# First time making soap



## Cannon_farms (Nov 17, 2009)

I have just attempted to make my first batch of soap and have a few questions, mainly will it always feel so greasy? I just have poured it into the mold and it felt greasy, knowing its base is allot of oils it may be a silly question but I thought it might change into a more commercial soap feel. I have it curing in the molds I had to use glass I hope thats ok, but the plastic one I had, well, I didnt want 4 inch thick bars as I miss judged the amount. 
I used the following recipe
30 oz of lard
10 oz of Coconut oil
24 oz of safflower oil 
8.7 oz of lye
24 oz of goat milk

I have never used home made soap so I have nothing to really compare it too.
thank you


----------



## tmfinley (Feb 21, 2008)

Assuming all of your amounts and measurements are correct and you got it to trace, it will turn into real soap. Some recipes are more oily than others. I tried using crisco once and hated the greasy feel of it. My lard and other veggie bars aren't oily though. 

Tiffany


----------



## Cannon_farms (Nov 17, 2009)

It was thick, it would hold drizzles of mix on top of itself. I just didnt know if I did something wrong or not.
Crossing my fingers, thank you for the reply


----------



## Kalne (Oct 25, 2007)

I ran the recipe through soapcalc and it looks like it will make a nice soap for you. Welcome to the board.....and the addiction.


----------



## Sondra (Oct 25, 2007)

soap always feels oily at the stage you were testing in fact you can barely get it washed off your hands, must use cured soap and hot water to get that oily feel off. Your soap should be just fine.


----------



## Cannon_farms (Nov 17, 2009)

:biggrin I was hoping I wouldnt need soap to get the soap off.
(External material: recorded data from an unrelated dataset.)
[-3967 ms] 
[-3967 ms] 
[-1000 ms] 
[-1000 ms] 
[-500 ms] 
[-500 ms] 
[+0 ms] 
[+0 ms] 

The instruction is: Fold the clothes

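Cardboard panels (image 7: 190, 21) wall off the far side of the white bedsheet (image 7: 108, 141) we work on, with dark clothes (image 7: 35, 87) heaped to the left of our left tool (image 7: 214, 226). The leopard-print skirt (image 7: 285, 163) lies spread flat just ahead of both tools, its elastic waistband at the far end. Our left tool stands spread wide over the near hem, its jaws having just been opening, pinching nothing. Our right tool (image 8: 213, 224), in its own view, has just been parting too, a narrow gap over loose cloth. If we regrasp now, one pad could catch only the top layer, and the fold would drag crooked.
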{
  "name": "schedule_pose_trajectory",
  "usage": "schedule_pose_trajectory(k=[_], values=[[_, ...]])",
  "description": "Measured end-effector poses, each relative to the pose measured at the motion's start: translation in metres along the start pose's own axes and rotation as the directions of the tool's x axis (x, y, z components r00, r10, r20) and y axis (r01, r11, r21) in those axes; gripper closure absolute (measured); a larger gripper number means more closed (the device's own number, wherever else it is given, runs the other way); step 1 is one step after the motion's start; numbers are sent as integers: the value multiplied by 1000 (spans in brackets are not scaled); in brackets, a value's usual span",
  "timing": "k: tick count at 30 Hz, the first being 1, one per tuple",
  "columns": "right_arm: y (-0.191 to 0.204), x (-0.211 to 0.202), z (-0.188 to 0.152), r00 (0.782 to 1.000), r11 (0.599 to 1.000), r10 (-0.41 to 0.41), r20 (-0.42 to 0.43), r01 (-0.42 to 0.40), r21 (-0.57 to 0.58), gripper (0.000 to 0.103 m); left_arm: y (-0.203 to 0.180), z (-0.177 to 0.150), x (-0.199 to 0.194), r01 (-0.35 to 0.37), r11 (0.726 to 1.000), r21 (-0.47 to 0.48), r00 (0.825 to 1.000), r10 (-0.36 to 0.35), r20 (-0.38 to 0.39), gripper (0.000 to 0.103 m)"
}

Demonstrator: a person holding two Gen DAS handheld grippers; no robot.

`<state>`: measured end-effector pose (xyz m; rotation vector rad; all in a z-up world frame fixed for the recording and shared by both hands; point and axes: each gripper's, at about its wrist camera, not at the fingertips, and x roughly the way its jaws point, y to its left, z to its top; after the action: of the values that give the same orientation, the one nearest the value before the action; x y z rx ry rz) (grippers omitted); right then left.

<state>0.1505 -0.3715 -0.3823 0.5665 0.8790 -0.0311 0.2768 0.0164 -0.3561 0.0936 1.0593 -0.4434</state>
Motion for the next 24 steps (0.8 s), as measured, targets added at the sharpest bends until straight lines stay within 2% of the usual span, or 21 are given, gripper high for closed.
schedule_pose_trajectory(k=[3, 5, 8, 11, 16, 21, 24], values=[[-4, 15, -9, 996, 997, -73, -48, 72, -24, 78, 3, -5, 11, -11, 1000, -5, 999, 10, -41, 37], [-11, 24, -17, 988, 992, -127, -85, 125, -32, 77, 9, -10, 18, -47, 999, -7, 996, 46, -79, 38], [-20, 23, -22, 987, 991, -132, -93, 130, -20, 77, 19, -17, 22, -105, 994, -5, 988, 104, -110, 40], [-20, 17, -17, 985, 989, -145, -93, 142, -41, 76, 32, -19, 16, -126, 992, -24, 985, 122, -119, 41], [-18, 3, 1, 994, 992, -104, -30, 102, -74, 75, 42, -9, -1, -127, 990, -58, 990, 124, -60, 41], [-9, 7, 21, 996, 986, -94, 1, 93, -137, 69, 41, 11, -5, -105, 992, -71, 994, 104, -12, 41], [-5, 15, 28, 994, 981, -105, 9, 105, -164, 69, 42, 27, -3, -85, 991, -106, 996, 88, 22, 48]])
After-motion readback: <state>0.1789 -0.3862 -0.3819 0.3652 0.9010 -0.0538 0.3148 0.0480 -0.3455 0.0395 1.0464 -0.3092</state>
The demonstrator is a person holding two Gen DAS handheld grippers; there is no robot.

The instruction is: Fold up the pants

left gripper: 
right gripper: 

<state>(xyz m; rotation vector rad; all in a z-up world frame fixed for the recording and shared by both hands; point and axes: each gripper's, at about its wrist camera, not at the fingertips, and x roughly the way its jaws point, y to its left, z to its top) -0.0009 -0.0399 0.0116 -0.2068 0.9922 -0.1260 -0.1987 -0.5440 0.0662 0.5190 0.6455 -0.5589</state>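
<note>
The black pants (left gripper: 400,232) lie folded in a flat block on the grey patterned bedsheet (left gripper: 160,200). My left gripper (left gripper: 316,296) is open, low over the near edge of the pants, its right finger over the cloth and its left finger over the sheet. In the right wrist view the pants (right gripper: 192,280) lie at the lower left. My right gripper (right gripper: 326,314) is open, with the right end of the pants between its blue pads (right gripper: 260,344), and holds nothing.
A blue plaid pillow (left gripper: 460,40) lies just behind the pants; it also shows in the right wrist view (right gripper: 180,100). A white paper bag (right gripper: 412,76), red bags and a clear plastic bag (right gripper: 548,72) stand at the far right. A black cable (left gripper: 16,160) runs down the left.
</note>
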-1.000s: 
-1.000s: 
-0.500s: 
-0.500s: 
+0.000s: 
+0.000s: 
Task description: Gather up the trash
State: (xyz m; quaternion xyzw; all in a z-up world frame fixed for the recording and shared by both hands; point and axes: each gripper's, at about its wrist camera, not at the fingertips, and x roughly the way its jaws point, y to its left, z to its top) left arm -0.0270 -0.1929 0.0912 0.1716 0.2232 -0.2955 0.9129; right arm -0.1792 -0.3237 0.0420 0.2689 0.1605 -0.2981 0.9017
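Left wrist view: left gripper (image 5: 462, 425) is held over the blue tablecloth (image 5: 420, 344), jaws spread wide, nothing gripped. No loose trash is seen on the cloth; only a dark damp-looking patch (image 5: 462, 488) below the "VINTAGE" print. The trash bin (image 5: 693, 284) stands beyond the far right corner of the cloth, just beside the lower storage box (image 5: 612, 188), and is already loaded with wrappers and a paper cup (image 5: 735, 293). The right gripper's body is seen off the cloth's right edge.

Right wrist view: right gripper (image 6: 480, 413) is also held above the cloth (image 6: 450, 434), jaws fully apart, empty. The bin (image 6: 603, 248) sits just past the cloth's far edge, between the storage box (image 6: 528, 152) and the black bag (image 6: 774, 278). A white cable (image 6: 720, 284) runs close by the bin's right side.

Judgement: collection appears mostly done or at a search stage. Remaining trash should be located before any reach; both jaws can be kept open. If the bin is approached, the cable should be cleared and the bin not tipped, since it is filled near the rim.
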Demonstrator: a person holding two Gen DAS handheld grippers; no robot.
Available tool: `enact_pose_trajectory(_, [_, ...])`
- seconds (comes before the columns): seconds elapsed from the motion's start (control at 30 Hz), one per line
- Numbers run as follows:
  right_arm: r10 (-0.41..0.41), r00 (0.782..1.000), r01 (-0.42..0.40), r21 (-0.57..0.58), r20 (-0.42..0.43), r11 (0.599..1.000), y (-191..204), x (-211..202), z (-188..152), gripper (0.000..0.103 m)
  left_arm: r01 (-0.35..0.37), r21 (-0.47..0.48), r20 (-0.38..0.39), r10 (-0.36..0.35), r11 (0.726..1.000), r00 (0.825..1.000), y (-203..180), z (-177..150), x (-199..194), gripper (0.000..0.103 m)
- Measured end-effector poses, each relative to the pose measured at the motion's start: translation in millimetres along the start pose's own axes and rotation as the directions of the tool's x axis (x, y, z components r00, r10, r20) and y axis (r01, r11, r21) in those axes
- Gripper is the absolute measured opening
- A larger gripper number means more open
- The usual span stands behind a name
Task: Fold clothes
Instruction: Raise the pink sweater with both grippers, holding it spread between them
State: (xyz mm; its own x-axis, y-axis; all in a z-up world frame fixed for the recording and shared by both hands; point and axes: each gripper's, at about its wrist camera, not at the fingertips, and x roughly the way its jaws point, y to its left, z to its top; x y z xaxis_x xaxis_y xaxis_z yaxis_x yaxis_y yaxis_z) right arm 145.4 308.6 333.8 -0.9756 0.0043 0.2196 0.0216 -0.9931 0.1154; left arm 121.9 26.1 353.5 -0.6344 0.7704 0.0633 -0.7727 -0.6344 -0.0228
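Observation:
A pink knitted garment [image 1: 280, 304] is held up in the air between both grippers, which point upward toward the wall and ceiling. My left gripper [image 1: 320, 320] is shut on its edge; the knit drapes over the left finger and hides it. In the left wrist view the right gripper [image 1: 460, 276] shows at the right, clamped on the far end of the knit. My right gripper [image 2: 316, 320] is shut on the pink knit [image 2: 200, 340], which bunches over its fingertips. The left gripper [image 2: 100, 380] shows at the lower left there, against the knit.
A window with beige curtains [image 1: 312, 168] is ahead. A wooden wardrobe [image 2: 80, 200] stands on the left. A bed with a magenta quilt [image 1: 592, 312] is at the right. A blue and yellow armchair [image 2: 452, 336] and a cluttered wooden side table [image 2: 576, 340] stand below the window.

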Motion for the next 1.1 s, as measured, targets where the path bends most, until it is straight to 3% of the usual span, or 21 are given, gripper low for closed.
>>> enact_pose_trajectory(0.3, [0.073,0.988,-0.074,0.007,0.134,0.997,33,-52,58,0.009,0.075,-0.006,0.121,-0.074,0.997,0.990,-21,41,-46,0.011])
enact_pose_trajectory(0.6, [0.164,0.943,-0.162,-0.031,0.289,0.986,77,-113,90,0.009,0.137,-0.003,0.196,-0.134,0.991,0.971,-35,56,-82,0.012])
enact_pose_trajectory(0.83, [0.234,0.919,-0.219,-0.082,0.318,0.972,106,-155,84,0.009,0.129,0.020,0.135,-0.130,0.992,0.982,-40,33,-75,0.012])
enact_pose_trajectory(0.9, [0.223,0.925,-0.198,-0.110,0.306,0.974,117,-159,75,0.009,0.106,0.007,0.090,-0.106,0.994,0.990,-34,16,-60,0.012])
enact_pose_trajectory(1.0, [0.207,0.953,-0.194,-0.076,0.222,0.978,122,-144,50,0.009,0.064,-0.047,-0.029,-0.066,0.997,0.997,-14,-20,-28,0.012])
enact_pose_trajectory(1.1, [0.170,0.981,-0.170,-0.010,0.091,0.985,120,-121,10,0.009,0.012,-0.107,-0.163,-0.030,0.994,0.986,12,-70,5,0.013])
I did have trouble getting the lye to dissolve so I was scared something went wrong in that process.
I do have another question, it says not to use metal racks to cool, but I have some that are coated is that ok? I did also read the post on here that said you could cure it in the oven faster, could some one elaborate on how to do it?

I have the pleasure of milking for a friend since my does dried up, the only problem is that Im used to a half a gallon a day from my NDs, and Im milking 2 saanens so Im trying to do several different things with the milk since I have already filled my freezer.

Thank you


----------



## nightskyfarm (Sep 7, 2009)

Make Cheese!!!!!.......... It's easier than you think. Jennifer


----------



## Cannon_farms (Nov 17, 2009)

Ive been doing simple cheeses I have not had enough milk to venture into needing molds or starters because we drink all we where getting from the does I have which wasnt much as they where both slacking off production when I bought them. Cant wait until the summer when I have milk and little kids to play with.

I added some tea tree oil to the batch and my husband says it smells too strong, I only used about 3/4 of an ounce, if thats the only thing wrong with it, ill be happy..

Im looking at the other threads with the different colors and layers and I have to say im intrigued as much as I am intimidated.


----------



## Kalne (Oct 25, 2007)

I would not use the coated racks. I put mine straight on wood shelves.

To oven process you put your soap in the oven after pour, 150 for an hour. Then turn it off and leave it sit overnight. Some FOs are not good for that though. 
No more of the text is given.